Report every line of the records below that includes the string "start".

Records contained in a dataset →
================================
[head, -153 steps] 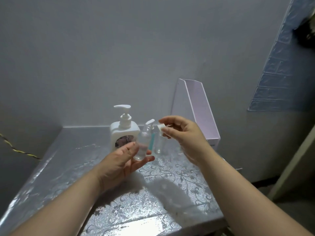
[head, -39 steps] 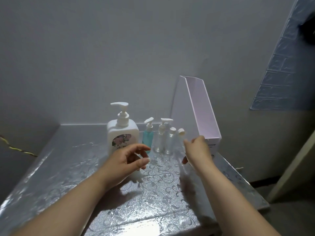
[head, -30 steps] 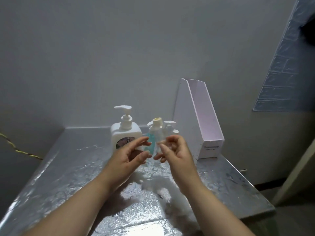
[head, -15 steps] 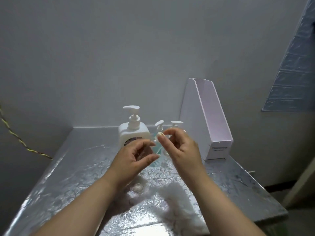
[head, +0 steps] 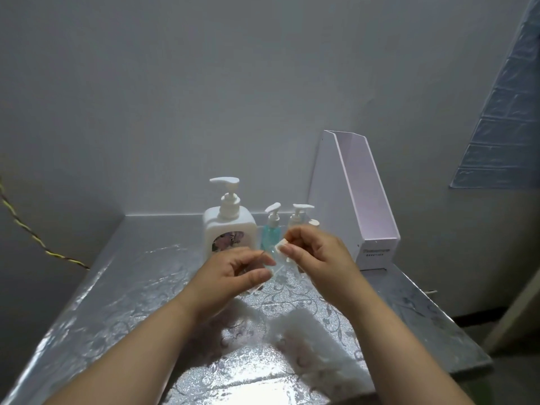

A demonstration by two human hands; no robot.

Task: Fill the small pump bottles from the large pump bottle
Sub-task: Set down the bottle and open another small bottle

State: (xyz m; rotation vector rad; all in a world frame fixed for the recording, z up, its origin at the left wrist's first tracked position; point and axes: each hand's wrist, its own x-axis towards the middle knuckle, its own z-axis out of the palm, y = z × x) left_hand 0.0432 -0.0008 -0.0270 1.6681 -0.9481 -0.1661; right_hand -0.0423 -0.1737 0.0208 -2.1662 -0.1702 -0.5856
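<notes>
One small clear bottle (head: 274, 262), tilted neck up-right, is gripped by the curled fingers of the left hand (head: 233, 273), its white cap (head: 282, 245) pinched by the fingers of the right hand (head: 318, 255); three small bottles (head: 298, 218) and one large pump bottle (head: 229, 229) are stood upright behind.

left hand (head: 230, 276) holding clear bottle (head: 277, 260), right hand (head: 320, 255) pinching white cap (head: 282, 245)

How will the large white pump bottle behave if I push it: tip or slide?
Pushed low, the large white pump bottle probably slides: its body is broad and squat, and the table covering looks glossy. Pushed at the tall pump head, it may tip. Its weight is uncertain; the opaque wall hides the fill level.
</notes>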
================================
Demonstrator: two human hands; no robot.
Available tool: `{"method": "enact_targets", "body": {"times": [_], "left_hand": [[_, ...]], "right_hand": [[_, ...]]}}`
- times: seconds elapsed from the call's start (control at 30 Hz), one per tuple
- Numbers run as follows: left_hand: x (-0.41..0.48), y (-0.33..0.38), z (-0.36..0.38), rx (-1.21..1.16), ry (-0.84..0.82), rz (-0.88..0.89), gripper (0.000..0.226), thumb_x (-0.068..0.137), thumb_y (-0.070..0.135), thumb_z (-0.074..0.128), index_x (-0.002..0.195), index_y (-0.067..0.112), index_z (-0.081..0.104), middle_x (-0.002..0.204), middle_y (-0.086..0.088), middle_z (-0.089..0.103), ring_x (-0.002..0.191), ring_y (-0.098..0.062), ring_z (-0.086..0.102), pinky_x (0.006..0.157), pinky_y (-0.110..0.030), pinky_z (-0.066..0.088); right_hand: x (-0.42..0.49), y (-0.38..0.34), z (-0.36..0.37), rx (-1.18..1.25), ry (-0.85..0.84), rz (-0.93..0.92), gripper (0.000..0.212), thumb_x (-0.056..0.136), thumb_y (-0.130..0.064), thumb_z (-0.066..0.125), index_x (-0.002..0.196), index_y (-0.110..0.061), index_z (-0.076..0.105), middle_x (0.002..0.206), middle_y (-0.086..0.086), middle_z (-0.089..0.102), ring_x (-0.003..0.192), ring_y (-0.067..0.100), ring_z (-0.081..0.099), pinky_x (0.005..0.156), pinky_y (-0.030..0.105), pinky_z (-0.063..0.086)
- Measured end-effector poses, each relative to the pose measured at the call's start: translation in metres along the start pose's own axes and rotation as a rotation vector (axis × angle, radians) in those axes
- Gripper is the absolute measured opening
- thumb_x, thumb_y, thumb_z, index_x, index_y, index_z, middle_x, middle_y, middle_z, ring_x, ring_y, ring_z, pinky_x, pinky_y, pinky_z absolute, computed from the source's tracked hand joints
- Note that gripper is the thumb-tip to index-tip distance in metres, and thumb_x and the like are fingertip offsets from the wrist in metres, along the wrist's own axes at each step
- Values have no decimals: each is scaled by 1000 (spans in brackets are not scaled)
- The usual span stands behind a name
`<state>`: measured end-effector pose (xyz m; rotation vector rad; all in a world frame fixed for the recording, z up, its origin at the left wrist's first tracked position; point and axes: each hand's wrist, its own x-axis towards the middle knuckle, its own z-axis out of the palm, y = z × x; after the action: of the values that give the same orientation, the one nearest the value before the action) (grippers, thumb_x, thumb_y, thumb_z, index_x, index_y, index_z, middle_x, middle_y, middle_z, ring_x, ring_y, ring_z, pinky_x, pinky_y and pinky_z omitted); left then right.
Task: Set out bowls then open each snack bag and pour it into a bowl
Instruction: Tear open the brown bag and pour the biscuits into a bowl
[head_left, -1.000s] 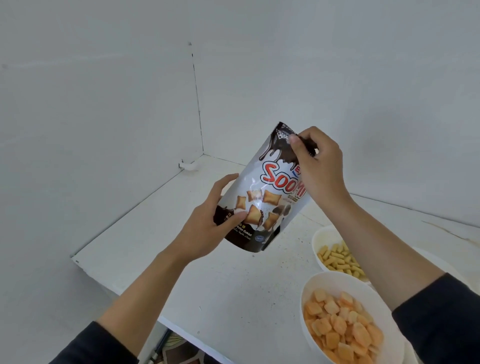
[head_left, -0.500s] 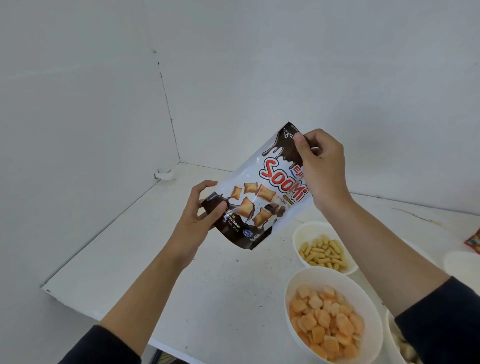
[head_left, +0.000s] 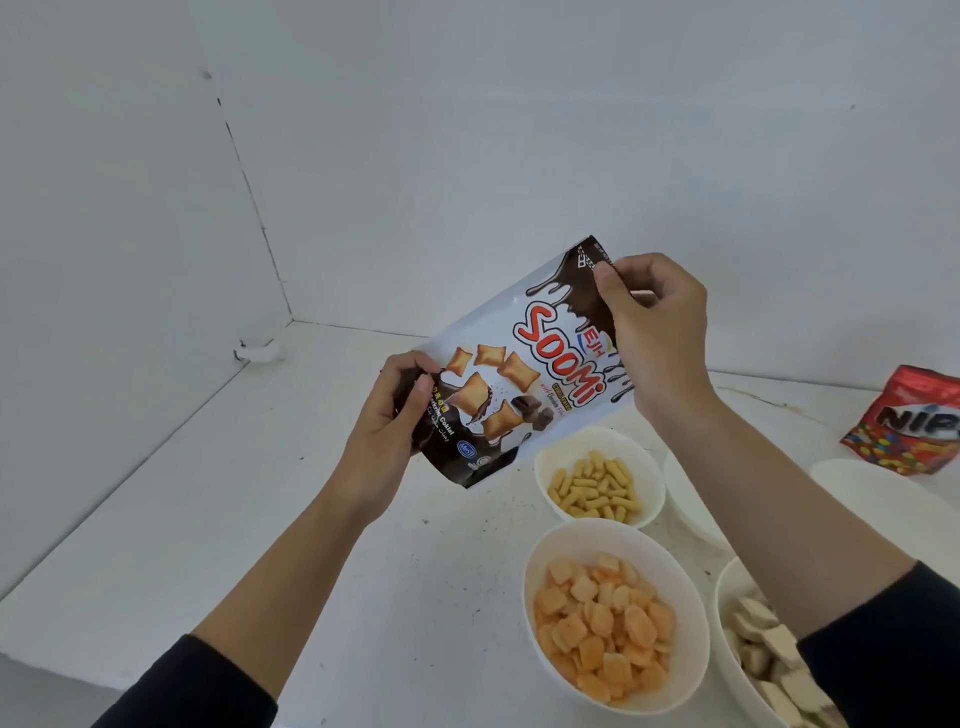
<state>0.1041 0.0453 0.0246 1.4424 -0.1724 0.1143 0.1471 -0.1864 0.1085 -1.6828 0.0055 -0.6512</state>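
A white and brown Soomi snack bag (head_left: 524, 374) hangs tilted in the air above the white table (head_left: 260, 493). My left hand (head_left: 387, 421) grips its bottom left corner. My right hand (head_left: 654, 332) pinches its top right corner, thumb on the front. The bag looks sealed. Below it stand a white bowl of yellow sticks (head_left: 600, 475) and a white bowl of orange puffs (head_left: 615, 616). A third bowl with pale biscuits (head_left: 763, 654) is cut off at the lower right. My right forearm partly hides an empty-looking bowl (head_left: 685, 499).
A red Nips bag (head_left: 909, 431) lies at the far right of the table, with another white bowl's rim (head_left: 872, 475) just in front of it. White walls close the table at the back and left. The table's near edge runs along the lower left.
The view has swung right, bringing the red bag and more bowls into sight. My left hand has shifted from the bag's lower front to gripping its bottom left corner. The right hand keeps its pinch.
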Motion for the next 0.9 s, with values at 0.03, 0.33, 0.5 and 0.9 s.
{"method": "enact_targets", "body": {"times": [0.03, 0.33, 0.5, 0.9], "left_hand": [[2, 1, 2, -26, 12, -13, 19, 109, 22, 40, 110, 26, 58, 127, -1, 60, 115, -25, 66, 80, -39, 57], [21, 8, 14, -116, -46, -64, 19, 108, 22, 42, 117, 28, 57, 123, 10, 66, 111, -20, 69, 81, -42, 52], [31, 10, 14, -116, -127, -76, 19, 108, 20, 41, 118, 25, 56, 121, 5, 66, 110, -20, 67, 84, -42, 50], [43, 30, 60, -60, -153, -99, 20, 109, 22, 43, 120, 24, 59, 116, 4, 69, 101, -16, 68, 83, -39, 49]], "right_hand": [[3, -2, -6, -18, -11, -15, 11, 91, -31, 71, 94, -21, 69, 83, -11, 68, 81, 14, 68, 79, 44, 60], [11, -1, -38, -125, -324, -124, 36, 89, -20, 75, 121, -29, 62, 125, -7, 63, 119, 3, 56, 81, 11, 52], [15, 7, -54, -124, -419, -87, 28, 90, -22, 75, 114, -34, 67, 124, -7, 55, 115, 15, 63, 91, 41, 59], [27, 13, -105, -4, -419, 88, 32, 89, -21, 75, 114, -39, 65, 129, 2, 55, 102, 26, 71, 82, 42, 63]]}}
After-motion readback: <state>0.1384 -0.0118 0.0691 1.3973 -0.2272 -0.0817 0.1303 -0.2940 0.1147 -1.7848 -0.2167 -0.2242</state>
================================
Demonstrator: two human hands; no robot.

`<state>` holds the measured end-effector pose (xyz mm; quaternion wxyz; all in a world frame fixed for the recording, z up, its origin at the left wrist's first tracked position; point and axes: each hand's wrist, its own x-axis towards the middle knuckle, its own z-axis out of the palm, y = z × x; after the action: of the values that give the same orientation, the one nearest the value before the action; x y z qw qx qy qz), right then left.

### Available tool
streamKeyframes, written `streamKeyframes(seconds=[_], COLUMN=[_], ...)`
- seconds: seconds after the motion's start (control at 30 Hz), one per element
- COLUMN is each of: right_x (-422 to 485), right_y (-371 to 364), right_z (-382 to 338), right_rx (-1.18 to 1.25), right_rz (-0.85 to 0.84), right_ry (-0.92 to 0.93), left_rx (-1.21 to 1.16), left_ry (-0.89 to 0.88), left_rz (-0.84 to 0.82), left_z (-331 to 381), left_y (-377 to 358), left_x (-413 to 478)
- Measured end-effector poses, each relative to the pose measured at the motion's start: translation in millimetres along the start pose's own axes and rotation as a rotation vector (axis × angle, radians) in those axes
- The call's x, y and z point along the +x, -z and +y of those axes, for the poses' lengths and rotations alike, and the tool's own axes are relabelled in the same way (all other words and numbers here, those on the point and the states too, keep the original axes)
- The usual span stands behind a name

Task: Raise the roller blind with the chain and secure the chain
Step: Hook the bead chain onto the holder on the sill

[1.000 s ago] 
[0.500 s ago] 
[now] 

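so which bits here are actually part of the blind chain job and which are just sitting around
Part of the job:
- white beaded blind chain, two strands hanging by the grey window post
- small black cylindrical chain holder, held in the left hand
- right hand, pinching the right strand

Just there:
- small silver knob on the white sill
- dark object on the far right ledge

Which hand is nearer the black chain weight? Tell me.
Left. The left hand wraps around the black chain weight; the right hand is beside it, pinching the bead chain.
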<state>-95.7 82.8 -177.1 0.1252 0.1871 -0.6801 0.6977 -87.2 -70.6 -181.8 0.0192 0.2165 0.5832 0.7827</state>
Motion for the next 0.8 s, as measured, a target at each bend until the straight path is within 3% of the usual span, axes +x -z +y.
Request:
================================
Task solution →
- times: seconds elapsed from the call's start (control at 30 Hz), one per tuple
- Measured end-effector poses, each relative to the pose measured at the call's start: translation in metres along the start pose's own axes and rotation as a rotation vector (axis × angle, radians) in those axes
- seconds: seconds after the motion's start (control at 30 Hz), one per element
- Measured end-effector poses, each relative to the pose measured at the motion's start: translation in millimetres along the start pose's own axes and rotation as a rotation vector (axis × angle, radians) in those axes

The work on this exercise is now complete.